Some reflections as rain from the remnants of Hurricane Harvey pelt on the roof here at home in the DC suburbs…

If you’re reading this blog, chances are you’re living, at least momentarily, in a virtual world – one that is two-degrees-of-separation from the real world. Any problems you’re facing (again for the moment) are virtual-world problems: slow Internet connectivity, weak WiFi, cyber-insecurity, data-use overage fees, low battery charge on your mobile device, annoying pop-ups, and more.

Put down your cellphone or turn away from your laptop, and again, chances are good you’re still finding yourself in a virtual world, though now separated from reality by only one degree. You’re in an enclosed, artificially lit, temperature and humidity controlled room. Or, even if you’re outside, you’re in an urban canyon, or a largely artificial urban or suburban groundscape. In this virtual world, a full range of privately- and publicly-provided products and services isolate you from the larger and less hospitable real world. Water, guaranteed to be safe for consumption, is available from tap or bottle. Reliable 60-cycle, 110-120V AC is available from any of numerous outlets. Are you hungry? Food trucks, fast-food, coffee shops, restaurants, and high-end grocery stores vie for your business; at home, the refrigerator and pantry call your name. Feel like learning something? Feeling a bit under the weather? Threatened by someone or something nearby? Colleges, hospitals and medical centers, police and fire are all standing by. Tired of working at your comfortable desk job? (For many privileged to live in this virtual world, exertion is a choice, not a necessity.) All manner of entertainment awaits.

Any problems here are also virtual-world problems: a job that isn’t always meaningful, the aggravations of rush hour, an irritating co-worker, a boss who doesn’t get it, slow service, omnipresent trash and urban decay.

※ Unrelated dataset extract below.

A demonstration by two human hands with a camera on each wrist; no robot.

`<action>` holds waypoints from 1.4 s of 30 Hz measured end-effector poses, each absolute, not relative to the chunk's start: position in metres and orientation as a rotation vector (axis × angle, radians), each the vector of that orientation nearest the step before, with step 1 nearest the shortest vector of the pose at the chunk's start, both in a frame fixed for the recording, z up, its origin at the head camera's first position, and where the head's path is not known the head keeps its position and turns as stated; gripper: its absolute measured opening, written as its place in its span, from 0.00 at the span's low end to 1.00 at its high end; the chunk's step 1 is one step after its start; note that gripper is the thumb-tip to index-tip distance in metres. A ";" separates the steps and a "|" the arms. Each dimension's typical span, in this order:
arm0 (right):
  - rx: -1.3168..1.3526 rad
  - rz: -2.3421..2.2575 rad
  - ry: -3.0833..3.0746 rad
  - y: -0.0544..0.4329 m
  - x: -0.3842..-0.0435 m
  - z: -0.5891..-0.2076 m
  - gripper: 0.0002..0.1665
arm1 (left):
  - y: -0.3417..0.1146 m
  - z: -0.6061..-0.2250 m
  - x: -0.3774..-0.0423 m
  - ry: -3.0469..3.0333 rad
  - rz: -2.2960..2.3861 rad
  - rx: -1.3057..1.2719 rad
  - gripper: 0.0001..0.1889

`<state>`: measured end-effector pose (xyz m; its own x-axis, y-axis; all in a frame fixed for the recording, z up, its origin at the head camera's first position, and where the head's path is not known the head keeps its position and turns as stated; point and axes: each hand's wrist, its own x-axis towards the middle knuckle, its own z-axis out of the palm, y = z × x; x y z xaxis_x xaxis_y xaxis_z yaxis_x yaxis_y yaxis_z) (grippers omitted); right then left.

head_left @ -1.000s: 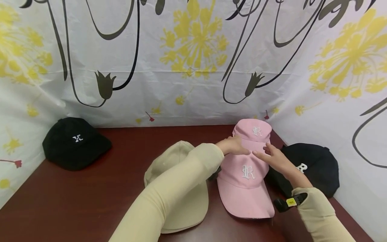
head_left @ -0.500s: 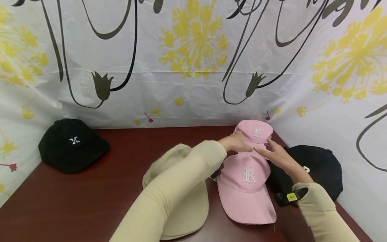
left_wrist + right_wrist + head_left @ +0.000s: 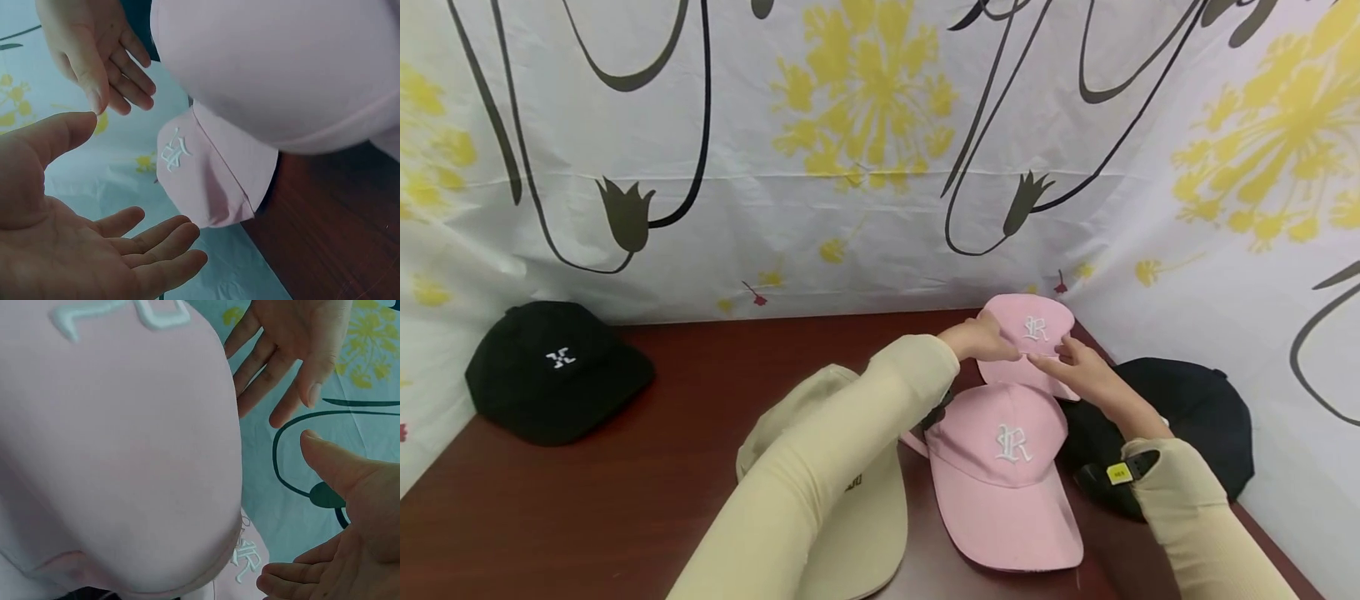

Chances are good that from time to time you’ve wanted to escape from these two virtual worlds, and venture into the world of nature. Away from crowds – in mountains., at the beach. Closer to home, perhaps, in parklands. Amid trees and waterfalls; grasslands and meadows. Enjoying wildlife from insects and birds to megafauna – foxes, or deer, or maybe even the occasional bear in the distance. Watching porpoises gracefully break the ocean surface. But even here there’s an element of virtual reality. These visits are on your own terms. At a time and place, and for a duration, of your choosing. In good weather. Hiking, or perhaps camping, with just the right lightweight gear, and the provision needed for a day or two, or perhaps even glamping.

The real world we actually live on, for the most part obscured by these carefully constructed layers of virtual reality, is altogether different. On this real world, we’re spinning on the Earth’s axis at a speed of a few hundred miles an hour, even as the Earth rotates around the sun at 7000 mph, and the sun orbits around our galaxy at a speed six times faster still (and that’s saying nothing about the speed of our galaxy relative to other galaxies careening through the universe).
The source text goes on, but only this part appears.